Compact vacustat McLeod gauges are often preferred in modern labs over electronic equivalents

In 1874, McLeod published his solution. Taking inspiration from T?pler, he used a mercury column to isolate a fixed volume of gas from the vacuum system. Raising a mercury reservoir, the aliquot of gas was then compressed into a calibrated capillary. The residual volume at a standard pressure could then be related back to the pressure in the system. Impressively, the scheme worked down to 10-6mmHg and became a standard feature of high vacuum lines. Nevertheless, the method had its critics. The reservoir had to be reset for each pressure reading. It was also unsuitable for condensable or compressible gases deviating substantially from Boyle’s law - water vapour was particularly insidious. And the mercury had to be clean. Yet in spite of this, even after the appearance of electronic replacements, the McLeod gauge refused to go away; the compact Vacustat remains surprisingly common in labs today, almost 150 years later. 

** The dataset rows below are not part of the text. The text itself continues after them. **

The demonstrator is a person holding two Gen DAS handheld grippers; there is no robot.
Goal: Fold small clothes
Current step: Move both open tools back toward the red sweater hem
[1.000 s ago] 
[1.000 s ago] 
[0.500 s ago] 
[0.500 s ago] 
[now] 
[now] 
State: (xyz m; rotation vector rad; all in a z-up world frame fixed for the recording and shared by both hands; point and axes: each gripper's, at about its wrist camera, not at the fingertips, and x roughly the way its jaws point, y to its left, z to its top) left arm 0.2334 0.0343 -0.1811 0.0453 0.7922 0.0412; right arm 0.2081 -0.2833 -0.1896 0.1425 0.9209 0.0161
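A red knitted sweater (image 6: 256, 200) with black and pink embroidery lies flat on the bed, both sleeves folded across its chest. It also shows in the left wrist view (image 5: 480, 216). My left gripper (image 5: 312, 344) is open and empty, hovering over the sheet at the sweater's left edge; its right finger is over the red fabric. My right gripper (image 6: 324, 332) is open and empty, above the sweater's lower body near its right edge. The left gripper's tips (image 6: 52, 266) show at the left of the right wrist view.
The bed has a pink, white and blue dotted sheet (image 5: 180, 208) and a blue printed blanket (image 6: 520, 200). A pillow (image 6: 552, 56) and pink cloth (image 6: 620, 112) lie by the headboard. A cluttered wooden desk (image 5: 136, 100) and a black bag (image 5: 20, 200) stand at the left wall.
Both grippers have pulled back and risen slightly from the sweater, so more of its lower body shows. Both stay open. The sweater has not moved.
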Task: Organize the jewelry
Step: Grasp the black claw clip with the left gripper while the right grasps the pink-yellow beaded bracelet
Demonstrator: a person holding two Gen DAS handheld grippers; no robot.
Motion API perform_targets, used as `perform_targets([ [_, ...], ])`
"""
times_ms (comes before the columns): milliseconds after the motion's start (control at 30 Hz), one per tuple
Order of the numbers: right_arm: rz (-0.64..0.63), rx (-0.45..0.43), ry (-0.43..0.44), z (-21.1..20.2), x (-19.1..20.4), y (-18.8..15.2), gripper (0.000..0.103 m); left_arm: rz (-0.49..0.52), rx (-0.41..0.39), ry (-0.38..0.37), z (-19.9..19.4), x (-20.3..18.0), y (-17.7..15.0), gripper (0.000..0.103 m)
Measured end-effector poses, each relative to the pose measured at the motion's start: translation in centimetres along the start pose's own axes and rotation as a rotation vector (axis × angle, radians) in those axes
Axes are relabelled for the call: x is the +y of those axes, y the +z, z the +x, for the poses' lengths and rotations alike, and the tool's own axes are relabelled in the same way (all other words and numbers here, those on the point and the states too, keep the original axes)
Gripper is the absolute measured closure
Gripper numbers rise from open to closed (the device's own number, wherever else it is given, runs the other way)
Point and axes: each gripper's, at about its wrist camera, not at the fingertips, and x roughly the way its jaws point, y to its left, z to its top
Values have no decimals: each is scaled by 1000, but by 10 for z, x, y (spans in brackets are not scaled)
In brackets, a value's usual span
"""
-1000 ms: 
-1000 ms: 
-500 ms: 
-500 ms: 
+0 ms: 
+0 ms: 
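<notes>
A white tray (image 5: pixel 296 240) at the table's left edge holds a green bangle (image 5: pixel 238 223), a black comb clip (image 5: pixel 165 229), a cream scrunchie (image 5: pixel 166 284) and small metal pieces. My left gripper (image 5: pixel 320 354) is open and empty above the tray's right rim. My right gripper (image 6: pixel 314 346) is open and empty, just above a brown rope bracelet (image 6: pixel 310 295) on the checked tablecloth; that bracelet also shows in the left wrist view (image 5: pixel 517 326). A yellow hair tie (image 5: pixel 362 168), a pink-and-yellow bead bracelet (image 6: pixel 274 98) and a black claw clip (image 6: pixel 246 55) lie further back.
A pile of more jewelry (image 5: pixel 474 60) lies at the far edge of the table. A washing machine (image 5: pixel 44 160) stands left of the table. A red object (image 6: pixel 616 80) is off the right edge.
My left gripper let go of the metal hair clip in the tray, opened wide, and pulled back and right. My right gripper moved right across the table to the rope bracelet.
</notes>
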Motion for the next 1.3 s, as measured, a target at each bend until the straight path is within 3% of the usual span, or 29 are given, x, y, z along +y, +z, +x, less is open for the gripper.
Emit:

But McLeod was also a devout Anglican, and in the febrile atmosphere of the early 1860’s, he and a group of colleagues wrote a declaration expressing their objection to how ’researches into scientific truth are perverted by some in our own times into occasion for casting doubt upon the truth and authenticity of the Holy Scriptures’. Circulated as a petition in 1864, the declaration gathered a substantial number of adherents - many of them chemists from the Royal College - and created quite a stir. But it was a flash in the pan and the campaign fizzled, and today McLeod is remembered as much for his Catalogue of the scientific papers of the Royal Society  as he is for his gauge.  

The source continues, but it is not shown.